Having applied for and received exemption, relator clearly comes within the provisions of section 315 of the Immigration and Nationality Act of 1952, 8 U.S.C.A. § 1426, which provides:
'(a) Notwithstanding the provisions of section 405(b), any alien who applies or has applied for exemption or discharge from training or service in the Armed Forces or in the National Security Training Corps of the United States on the ground that he is an alien, and is or was relieved or discharged from such training or service on such ground, shall be permanently ineligible to become a citizen of the United States.

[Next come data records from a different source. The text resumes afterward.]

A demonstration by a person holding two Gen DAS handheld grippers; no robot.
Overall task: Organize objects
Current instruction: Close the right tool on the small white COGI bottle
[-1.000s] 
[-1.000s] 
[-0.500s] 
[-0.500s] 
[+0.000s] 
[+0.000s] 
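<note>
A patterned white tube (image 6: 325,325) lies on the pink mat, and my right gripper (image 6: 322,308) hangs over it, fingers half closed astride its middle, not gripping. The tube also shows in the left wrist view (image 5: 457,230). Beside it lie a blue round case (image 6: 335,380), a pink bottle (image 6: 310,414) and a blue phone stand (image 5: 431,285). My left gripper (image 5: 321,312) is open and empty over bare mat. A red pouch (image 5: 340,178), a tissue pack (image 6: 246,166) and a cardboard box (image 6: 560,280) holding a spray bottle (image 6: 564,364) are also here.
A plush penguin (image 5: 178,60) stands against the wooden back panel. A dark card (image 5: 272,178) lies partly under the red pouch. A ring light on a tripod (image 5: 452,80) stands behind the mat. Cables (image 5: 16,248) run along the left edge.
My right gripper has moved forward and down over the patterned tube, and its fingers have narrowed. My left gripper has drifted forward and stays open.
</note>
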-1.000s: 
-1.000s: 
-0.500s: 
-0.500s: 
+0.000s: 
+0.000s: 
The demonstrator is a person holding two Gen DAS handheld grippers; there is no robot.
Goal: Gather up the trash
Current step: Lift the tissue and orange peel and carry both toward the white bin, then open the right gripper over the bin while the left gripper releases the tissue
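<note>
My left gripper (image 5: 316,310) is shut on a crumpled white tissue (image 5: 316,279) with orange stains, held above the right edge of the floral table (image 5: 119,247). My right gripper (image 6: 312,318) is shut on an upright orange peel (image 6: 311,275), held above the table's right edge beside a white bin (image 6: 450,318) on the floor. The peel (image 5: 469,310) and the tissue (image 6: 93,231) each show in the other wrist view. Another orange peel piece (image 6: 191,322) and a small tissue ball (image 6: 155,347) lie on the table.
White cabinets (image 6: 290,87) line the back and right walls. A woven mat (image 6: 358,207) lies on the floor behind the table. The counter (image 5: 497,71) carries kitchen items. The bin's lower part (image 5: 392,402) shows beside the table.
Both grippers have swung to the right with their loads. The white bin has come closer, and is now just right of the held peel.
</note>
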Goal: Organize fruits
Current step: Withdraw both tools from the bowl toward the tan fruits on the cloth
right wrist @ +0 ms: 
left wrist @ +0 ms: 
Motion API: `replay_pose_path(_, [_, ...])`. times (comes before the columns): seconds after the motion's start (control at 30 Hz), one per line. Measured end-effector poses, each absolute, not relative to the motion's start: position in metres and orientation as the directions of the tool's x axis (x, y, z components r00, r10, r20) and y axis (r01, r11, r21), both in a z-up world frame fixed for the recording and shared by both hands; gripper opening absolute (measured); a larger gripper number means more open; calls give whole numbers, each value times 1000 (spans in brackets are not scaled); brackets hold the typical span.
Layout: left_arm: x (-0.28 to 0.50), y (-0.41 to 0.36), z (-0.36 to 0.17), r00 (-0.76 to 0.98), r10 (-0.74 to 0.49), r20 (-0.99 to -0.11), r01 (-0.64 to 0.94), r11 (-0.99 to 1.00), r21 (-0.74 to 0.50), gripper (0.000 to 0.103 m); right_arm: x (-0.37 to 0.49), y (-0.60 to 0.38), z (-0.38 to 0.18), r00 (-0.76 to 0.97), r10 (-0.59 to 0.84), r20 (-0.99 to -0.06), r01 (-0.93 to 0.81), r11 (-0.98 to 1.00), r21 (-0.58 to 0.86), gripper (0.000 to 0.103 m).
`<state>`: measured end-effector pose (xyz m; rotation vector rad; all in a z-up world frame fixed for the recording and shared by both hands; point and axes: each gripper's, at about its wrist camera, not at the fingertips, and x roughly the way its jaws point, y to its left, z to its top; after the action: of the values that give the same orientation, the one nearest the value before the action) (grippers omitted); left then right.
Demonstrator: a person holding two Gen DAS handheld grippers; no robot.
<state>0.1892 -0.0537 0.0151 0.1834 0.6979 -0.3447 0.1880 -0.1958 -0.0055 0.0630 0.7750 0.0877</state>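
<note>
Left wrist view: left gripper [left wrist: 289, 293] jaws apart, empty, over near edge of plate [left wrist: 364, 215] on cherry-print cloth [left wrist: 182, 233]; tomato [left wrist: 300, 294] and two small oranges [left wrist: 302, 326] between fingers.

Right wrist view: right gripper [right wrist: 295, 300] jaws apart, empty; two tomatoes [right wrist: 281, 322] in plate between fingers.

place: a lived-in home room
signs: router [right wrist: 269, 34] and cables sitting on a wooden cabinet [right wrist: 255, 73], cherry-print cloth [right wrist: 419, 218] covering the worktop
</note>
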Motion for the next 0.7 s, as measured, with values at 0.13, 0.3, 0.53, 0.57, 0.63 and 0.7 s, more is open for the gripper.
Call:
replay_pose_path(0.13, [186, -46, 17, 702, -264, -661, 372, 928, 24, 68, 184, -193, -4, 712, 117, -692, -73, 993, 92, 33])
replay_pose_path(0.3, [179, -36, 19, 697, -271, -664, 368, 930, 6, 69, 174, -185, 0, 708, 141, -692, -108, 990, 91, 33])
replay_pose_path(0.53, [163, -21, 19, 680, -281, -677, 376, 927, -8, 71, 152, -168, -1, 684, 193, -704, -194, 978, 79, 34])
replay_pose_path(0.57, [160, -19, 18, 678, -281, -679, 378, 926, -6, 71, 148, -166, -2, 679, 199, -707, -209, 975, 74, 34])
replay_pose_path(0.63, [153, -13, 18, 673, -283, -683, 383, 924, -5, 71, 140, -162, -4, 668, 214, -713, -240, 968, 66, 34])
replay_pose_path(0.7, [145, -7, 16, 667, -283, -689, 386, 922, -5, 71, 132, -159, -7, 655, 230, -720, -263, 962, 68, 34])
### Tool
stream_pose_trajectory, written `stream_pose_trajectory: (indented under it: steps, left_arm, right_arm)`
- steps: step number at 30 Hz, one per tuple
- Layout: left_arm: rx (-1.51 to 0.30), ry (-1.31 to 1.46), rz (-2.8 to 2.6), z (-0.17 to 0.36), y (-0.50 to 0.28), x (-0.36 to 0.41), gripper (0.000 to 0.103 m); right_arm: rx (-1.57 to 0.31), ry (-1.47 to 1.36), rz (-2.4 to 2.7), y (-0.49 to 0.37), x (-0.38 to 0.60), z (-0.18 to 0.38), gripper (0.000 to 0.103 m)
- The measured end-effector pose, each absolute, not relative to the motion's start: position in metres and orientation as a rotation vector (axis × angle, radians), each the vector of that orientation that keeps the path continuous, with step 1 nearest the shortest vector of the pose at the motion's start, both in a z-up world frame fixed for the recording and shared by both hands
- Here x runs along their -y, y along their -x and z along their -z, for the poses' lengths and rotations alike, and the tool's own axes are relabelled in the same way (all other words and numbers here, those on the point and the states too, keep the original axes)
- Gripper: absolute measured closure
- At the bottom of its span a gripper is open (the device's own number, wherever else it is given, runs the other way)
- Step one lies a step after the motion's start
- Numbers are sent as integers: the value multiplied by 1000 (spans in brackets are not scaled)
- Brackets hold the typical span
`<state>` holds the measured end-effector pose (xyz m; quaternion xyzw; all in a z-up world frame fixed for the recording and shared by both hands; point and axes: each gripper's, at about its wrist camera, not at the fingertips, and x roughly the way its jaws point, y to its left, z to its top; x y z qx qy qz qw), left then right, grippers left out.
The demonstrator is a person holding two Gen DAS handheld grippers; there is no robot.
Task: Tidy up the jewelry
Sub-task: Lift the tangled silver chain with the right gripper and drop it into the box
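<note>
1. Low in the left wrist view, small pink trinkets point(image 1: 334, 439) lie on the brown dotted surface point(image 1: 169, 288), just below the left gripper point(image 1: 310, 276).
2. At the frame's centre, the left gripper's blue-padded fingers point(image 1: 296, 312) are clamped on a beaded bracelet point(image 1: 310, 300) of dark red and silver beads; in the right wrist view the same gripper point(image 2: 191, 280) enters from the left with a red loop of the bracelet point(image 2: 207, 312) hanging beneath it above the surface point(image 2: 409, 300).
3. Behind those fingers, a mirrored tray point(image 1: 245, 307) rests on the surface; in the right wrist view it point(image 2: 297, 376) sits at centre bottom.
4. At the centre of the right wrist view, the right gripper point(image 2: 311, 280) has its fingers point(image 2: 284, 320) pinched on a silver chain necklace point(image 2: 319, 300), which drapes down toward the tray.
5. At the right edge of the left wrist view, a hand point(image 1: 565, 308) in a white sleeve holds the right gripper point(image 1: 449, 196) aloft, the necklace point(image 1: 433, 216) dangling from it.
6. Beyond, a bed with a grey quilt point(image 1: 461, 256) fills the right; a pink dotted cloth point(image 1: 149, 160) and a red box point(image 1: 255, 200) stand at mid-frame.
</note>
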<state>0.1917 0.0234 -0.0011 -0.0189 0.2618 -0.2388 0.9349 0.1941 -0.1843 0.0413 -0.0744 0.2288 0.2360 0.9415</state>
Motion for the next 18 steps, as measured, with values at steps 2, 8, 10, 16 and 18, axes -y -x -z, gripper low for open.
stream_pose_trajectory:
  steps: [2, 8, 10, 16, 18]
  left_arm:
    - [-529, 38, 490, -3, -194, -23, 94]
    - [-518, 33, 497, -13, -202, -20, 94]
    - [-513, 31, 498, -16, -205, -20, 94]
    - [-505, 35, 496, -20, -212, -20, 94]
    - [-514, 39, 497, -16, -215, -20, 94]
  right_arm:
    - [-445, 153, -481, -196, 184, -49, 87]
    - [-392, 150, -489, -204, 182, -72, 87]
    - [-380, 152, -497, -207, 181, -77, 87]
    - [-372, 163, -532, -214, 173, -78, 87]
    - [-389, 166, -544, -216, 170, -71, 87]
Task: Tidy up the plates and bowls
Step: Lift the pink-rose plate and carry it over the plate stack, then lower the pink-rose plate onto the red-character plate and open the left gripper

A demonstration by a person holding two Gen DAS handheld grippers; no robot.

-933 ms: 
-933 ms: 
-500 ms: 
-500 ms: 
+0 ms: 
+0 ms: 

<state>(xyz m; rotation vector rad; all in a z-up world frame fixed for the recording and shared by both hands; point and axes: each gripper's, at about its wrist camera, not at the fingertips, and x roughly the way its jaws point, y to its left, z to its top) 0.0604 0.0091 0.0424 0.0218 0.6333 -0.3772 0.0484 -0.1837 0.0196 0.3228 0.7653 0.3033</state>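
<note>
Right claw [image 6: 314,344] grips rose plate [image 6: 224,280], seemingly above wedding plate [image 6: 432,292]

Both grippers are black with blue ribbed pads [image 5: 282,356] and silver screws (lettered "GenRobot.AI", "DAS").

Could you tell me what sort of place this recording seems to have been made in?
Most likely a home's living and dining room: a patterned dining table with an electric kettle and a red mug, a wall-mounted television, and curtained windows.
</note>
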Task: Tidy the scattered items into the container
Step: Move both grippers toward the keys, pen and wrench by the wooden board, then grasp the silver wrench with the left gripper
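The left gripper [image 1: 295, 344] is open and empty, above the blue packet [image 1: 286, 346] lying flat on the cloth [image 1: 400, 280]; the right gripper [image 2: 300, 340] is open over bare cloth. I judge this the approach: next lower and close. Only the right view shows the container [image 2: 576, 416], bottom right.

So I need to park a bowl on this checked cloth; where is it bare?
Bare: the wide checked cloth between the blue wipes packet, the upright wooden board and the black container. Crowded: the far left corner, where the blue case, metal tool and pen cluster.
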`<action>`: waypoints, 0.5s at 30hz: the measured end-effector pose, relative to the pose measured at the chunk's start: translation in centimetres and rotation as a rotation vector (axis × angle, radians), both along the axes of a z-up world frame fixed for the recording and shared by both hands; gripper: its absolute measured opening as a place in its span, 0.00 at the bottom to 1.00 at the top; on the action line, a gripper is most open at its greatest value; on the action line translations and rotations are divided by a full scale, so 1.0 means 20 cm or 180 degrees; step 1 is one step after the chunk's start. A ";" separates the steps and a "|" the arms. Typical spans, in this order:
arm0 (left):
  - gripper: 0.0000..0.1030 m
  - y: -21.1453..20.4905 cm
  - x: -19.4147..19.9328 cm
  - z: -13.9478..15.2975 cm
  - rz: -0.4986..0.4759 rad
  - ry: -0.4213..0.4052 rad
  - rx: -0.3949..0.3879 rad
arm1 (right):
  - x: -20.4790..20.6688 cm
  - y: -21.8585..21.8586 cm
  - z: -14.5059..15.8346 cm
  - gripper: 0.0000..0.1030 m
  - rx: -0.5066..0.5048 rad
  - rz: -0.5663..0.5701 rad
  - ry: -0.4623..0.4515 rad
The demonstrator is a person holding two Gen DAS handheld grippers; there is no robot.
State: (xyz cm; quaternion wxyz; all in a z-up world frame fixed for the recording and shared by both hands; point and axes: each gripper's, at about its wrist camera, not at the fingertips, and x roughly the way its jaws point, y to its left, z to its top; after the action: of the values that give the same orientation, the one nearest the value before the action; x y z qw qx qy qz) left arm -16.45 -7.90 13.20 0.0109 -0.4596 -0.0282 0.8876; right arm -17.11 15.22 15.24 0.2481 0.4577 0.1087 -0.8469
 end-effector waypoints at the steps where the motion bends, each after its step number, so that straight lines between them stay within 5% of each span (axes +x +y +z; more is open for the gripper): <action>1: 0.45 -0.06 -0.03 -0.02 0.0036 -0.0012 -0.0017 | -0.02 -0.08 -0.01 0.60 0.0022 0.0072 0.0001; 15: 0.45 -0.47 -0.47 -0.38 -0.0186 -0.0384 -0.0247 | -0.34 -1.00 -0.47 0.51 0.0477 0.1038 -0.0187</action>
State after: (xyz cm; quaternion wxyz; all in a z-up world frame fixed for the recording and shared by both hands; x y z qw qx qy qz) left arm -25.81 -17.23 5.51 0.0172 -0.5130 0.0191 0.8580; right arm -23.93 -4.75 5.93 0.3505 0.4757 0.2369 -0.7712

'(b) The records of the Selective Service System or of the National Military Establishment shall be conclusive as to whether an alien was relieved or discharged from such liability for training or service because he was an alien.'
This being so, relator is excludable under Section 212(a)(22) of the Immigration and Nationality Act, 8 U.S.C.A. § 1182(a)(22), which provides:
'(a) Except as otherwise provided in this act, the following classes of aliens shall be ineligible to receive visas and shall be excluded from admission into the United States:
'(22) Aliens who are ineligible to citizenship, except aliens seeking to enter as nonimmigrants; or persons who have departed from or who have remained outside the United States to avoid or evade training or service in the armed forces in time of war or a period declared by the President to be a national emergency, except aliens who were at the time of such departure nonimmigrant aliens and who seek to reenter the United States as nonimmigrants'.
Accordingly, the writ is dismissed.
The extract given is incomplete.